- Task requirements
What lines in this listing contain the string "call"? Report each one by copying it.

- Raw data
======

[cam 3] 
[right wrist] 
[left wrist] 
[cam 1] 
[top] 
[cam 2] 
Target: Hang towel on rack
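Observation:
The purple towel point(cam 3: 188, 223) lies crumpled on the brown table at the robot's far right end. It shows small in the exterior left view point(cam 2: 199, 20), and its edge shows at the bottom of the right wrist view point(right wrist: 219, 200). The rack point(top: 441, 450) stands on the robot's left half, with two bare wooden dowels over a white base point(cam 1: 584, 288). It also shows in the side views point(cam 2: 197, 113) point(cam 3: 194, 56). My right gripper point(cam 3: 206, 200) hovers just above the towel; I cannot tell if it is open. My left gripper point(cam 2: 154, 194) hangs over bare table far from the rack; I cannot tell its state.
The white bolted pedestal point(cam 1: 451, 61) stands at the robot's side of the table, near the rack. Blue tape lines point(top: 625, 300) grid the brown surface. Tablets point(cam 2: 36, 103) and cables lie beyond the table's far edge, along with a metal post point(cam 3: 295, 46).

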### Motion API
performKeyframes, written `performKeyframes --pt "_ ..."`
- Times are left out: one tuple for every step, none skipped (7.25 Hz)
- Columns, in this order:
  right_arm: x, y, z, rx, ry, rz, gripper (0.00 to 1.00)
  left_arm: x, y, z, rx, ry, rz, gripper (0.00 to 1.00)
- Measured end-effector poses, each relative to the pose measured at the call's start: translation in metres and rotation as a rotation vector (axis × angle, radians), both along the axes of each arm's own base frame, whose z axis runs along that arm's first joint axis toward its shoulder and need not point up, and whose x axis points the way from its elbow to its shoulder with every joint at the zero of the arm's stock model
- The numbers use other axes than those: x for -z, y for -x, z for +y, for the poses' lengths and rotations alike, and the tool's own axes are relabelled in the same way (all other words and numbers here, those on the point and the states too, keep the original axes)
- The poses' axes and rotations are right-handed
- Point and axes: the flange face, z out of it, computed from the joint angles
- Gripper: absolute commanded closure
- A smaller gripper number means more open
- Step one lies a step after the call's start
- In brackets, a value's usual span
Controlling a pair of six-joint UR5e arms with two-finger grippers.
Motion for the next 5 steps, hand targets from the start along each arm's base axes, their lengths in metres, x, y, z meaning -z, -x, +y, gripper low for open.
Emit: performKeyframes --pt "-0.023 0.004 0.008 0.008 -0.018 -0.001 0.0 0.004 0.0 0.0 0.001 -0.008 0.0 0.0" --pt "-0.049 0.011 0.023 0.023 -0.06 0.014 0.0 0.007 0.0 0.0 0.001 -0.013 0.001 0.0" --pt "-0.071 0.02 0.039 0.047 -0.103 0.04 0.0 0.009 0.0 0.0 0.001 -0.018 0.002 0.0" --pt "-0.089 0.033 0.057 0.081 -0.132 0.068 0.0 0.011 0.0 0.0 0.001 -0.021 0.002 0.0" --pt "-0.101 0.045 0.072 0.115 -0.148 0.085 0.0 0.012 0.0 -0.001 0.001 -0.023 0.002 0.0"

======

- Answer for this exercise
- Measured end-effector poses, each relative to the pose measured at the call's start: translation in metres and rotation as a rotation vector (axis × angle, radians), both along the axes of each arm's own base frame, whose z axis runs along that arm's first joint axis toward its shoulder and need not point up, and whose x axis points the way from its elbow to its shoulder with every joint at the zero of the arm's stock model
- Step one lies a step after the call's start

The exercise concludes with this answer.